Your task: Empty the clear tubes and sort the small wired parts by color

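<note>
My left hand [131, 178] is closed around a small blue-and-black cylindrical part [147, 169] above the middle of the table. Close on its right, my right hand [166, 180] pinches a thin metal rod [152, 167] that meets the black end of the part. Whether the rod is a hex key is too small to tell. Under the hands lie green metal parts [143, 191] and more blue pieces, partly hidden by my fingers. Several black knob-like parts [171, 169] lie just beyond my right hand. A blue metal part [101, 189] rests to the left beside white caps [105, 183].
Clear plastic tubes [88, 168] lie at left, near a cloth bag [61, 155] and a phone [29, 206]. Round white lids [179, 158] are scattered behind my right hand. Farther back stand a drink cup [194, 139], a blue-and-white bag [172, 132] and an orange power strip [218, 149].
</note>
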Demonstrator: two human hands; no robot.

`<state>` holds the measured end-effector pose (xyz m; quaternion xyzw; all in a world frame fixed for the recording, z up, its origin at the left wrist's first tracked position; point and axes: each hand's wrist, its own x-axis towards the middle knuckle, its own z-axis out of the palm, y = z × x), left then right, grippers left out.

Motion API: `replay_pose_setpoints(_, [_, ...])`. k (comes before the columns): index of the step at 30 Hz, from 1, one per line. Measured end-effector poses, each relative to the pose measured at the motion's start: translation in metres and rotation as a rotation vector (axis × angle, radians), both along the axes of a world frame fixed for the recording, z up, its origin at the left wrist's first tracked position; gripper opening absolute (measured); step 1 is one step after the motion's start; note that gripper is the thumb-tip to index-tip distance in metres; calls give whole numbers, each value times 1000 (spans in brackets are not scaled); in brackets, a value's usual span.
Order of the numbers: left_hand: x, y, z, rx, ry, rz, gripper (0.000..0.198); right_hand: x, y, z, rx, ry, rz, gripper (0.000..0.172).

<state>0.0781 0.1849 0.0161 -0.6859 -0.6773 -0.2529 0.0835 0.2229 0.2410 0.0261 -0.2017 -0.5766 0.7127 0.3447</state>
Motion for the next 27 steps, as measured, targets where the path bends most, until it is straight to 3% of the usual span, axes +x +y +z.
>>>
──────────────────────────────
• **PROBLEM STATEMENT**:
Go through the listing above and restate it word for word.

• **ANSWER SECTION**:
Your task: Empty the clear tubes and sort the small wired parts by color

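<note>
My left hand [131, 178] is closed around a small blue-and-black cylindrical part [147, 169] above the middle of the table. Close on its right, my right hand [166, 180] pinches a thin metal rod [152, 167] that meets the black end of the part. Whether the rod is a hex key is too small to tell. Under the hands lie green metal parts [143, 191] and more blue pieces, partly hidden by my fingers. Several black knob-like parts [171, 169] lie just beyond my right hand. A blue metal part [101, 189] rests to the left beside white caps [105, 183].
Clear plastic tubes [88, 168] lie at left, near a cloth bag [61, 155] and a phone [29, 206]. Round white lids [179, 158] are scattered behind my right hand. Farther back stand a drink cup [194, 139], a blue-and-white bag [172, 132] and an orange power strip [218, 149].
</note>
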Demonstrator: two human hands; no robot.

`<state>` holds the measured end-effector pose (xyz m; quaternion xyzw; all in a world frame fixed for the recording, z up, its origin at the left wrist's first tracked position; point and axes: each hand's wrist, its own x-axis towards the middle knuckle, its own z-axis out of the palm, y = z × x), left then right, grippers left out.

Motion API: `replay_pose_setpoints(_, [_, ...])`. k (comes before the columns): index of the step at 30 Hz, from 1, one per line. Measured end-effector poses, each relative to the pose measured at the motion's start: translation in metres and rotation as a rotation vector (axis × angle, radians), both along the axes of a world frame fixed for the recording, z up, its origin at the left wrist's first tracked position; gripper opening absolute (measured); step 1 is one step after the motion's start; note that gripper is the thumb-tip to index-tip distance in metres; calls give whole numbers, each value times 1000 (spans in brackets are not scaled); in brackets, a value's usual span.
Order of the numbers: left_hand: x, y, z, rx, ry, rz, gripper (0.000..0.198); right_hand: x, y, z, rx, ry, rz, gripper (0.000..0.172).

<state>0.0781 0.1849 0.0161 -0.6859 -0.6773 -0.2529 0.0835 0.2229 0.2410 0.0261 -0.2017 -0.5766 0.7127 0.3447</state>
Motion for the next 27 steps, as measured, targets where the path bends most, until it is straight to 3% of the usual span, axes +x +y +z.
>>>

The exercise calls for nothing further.